● **EXERCISE INSTRUCTIONS**
Filter this data down to the lines that hold "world", and copy them.

########

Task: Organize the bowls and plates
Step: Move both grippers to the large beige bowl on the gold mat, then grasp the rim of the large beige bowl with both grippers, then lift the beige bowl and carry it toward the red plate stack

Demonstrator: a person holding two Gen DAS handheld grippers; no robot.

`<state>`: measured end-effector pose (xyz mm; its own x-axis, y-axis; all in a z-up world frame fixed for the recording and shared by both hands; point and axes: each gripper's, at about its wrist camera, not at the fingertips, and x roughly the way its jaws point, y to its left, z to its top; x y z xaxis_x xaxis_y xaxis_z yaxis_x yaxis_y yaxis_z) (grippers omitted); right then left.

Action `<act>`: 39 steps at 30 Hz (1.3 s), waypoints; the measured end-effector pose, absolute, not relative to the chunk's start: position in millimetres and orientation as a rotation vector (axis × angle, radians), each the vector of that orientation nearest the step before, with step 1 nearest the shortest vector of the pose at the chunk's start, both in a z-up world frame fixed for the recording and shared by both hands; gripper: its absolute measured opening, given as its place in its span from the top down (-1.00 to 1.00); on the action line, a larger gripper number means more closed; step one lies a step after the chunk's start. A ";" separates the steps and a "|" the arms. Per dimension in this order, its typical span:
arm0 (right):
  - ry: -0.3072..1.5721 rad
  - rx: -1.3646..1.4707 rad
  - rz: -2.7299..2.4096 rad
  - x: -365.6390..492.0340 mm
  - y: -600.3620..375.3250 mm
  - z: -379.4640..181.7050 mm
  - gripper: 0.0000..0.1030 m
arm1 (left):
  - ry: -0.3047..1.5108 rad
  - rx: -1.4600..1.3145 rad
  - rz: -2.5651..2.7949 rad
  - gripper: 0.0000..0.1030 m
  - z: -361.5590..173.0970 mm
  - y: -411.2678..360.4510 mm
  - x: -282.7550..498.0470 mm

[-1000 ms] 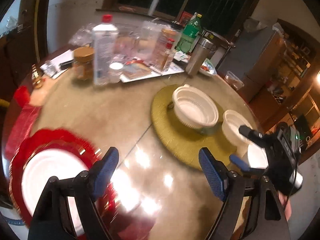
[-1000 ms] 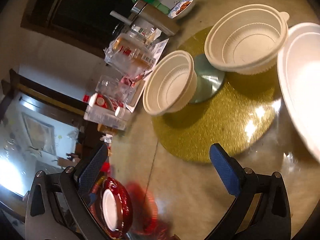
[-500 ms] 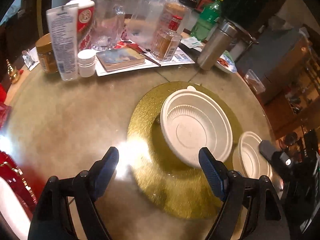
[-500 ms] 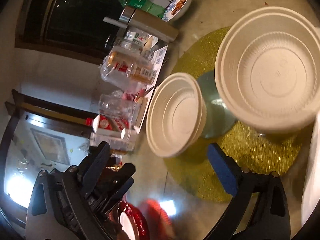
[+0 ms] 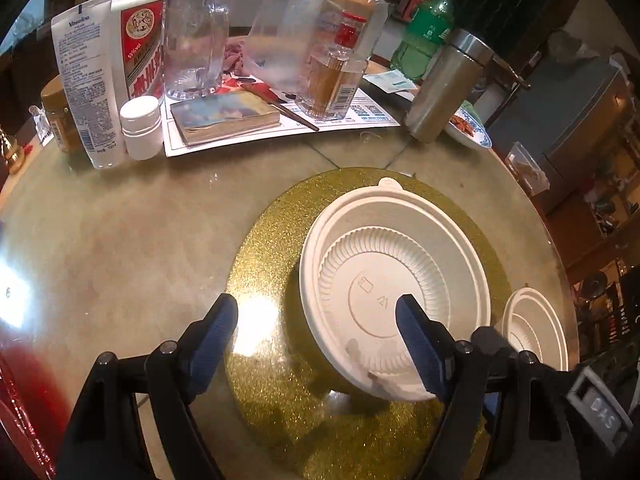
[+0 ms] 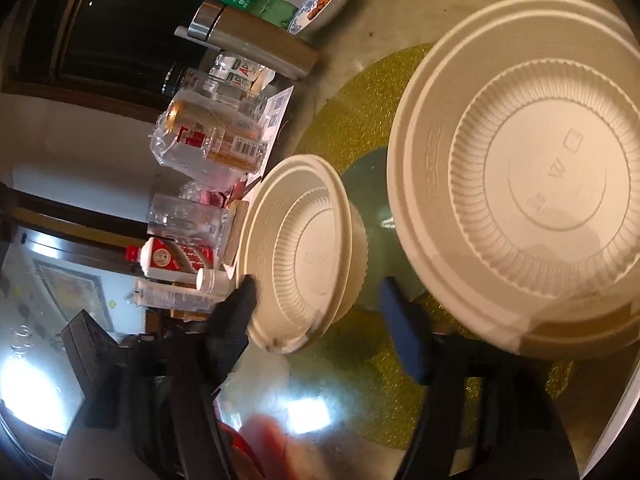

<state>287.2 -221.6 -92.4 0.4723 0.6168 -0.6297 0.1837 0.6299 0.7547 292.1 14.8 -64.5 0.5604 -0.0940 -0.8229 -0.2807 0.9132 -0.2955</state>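
Note:
Two white ribbed bowls stand on a gold mat. My left gripper is open at the first bowl: its right finger hangs over the inside and its left finger over the mat, astride the near rim. The second bowl sits further right. In the right wrist view the second bowl is close, just right of my right gripper. Its jaws are closing and the pads press on nothing. The first bowl shows beyond the tips. The left gripper's body is at lower left.
Bottles, a glass mug, a book, a steel flask and a blue-patterned dish crowd the table's far side. A red charger's edge lies near left. A white plate's edge lies at lower right.
The left gripper has swung away from the red charger with its white plate and come over the first bowl. The right gripper has moved closer to the bowls and its jaws have narrowed.

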 end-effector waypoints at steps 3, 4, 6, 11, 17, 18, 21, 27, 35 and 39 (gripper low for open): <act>1.094 0.875 0.299 292.8 -219.6 -97.3 0.30 | 0.982 -0.405 0.114 -0.50 -69.0 11.2 296.3; 1.098 0.877 0.297 293.9 -219.2 -99.6 0.30 | 0.988 -0.400 0.110 -0.34 -70.8 9.8 297.7; 1.104 0.875 0.293 295.0 -219.1 -102.5 0.46 | 1.016 -0.378 0.107 0.11 -76.7 5.8 301.1; 1.090 0.847 0.276 292.9 -220.3 -100.2 0.76 | 1.037 -0.306 0.119 0.63 -84.1 -4.1 302.2; 1.105 0.821 0.265 289.5 -217.9 -97.5 0.83 | 1.012 -0.263 0.131 0.67 -76.0 -4.2 291.3; 1.102 0.812 0.268 287.9 -216.1 -95.4 0.83 | 1.005 -0.259 0.136 0.67 -73.1 -3.0 288.0; 1.090 0.785 0.283 280.1 -210.2 -86.0 0.83 | 0.981 -0.248 0.142 0.67 -63.6 2.7 277.3; 1.063 0.751 0.302 254.2 -205.6 -69.6 0.83 | 0.952 -0.232 0.132 0.67 -53.3 5.1 254.4; 1.049 0.726 0.289 221.1 -212.1 -61.7 0.83 | 0.941 -0.228 0.091 0.66 -49.9 -1.8 224.2; 1.035 0.709 0.277 203.0 -217.3 -55.8 0.83 | 0.922 -0.219 0.063 0.66 -45.9 -7.6 206.6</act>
<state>203.0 -217.3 -55.8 0.5009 0.5263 -0.6871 0.1119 0.7479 0.6543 206.6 -7.6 -45.9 0.6038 -0.0397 -0.7962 -0.1477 0.9759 -0.1606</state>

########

● **YOUR SOLUTION**
`<state>`: measured end-effector pose (xyz mm; its own x-axis, y-axis; all in a z-up world frame fixed for the recording and shared by both hands; point and axes: each gripper's, at about its wrist camera, not at the fingertips, and x roughly the way its jaws point, y to its left, z to its top; x y z xaxis_x xaxis_y xaxis_z yaxis_x yaxis_y yaxis_z) (grippers omitted); right then left.
Action `<act>`: 39 steps at 30 Hz (1.3 s), waypoints; the measured end-effector pose, absolute, not relative to the chunk's start: position in millimetres and orientation as a rotation vector (axis × angle, radians), each the vector of that orientation nearest the step before, with step 1 nearest the shortest vector of the pose at the chunk's start, both in a z-up world frame fixed for the recording and shared by both hands; gripper: its absolute measured opening, given as its place in its span from the top down (-1.00 to 1.00); on the action line, a larger gripper number means more closed; step one lies a step after the chunk's start. A ";" separates the steps and a "|" the arms. Per dimension in this order, its typical span:

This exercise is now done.